__EXERCISE__. From the entries below, say how many lines carry the word "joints", and give nothing but the number.

__EXERCISE DATA__.

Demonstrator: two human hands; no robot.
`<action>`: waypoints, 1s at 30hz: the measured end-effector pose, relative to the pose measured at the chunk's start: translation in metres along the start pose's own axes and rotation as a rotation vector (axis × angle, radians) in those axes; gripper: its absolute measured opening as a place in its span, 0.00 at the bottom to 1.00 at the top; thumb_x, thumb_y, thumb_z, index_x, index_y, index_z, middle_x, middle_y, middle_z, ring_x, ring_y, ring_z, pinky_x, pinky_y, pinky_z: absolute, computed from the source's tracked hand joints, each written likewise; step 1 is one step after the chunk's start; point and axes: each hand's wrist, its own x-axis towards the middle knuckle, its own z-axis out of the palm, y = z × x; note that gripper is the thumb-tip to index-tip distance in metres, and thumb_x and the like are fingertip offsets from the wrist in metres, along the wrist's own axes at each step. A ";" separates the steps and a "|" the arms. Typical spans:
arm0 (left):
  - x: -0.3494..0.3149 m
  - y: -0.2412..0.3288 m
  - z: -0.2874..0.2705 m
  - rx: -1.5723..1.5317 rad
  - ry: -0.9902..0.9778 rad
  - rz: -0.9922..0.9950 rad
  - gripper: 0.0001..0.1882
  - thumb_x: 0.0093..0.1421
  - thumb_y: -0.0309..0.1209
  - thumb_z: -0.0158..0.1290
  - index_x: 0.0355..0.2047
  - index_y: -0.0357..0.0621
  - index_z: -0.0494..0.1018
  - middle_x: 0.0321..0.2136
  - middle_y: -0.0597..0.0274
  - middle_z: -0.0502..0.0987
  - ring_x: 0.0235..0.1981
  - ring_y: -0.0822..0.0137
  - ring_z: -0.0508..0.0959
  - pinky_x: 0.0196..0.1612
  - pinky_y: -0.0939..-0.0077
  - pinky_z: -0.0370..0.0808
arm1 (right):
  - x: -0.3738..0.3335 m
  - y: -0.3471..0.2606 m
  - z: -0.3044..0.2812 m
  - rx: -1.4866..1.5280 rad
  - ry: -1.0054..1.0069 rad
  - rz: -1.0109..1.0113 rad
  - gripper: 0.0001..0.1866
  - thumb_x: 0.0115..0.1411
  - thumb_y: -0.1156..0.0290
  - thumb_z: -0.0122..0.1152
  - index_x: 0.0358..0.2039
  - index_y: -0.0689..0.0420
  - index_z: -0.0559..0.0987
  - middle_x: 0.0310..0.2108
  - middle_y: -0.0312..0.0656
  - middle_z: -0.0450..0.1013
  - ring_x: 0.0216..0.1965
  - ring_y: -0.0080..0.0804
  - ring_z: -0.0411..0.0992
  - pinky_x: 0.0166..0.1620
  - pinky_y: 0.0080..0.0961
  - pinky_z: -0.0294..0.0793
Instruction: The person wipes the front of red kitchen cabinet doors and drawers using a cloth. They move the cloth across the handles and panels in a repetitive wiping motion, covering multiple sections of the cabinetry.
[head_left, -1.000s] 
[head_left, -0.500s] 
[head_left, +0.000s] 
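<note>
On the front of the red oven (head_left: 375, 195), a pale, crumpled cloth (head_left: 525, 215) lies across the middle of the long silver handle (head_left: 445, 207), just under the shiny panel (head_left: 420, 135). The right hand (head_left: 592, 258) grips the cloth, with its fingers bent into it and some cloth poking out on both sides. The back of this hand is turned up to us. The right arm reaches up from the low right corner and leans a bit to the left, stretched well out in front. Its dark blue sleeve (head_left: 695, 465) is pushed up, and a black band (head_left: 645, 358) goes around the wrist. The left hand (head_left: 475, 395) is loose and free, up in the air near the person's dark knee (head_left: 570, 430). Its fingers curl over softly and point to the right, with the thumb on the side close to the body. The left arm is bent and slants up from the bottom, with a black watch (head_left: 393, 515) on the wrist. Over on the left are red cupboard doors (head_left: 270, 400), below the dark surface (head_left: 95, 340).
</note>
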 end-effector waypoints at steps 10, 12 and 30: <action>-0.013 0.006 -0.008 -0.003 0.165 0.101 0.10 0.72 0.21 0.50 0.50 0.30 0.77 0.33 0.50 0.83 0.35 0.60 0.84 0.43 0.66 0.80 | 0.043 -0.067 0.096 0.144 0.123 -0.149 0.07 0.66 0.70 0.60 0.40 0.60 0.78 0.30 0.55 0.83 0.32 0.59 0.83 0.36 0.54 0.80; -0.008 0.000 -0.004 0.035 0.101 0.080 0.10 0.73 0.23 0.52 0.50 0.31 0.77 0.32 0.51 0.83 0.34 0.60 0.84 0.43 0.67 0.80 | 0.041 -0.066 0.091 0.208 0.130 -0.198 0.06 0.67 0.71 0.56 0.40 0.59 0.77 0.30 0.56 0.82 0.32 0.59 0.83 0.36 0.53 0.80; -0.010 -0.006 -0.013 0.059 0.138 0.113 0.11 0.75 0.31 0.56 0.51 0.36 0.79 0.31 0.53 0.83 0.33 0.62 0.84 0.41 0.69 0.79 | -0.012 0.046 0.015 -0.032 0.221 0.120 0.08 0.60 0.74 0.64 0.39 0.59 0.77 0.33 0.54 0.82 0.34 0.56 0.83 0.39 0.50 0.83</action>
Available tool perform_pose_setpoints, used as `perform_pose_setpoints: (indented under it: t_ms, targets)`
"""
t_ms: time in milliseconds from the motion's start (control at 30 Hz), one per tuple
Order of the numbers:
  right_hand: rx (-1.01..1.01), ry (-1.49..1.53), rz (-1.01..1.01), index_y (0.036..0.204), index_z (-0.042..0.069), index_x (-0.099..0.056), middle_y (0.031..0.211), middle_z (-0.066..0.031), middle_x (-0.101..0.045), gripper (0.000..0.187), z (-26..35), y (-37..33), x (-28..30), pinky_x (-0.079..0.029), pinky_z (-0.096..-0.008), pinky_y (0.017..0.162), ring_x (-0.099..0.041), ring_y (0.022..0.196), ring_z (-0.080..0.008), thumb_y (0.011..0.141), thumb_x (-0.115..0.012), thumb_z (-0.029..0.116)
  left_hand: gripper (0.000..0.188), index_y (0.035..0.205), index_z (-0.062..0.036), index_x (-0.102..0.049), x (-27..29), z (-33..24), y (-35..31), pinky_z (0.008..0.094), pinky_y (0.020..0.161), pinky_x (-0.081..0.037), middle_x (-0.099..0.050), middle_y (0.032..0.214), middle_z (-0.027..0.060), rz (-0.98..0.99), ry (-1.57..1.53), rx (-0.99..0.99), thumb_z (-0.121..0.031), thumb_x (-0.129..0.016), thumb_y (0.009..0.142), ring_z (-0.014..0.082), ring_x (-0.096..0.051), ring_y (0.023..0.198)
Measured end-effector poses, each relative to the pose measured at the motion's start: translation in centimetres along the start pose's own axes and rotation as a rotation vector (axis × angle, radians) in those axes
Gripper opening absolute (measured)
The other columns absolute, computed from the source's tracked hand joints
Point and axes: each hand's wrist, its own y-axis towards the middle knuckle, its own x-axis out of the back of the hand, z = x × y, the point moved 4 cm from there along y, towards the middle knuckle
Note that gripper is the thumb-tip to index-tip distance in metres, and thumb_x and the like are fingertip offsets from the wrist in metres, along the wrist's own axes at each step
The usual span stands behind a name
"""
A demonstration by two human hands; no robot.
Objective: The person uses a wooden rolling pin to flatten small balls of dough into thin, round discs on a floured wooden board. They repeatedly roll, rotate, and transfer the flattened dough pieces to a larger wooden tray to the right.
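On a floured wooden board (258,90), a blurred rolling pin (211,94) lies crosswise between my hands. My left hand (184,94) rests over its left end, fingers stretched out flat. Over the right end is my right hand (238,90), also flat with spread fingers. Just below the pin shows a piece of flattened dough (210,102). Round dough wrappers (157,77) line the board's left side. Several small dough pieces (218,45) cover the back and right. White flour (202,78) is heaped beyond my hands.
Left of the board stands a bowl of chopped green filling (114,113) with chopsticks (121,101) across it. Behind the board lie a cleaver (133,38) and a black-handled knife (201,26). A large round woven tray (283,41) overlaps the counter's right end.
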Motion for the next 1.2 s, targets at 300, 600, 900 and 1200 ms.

__THE ANSWER__. 2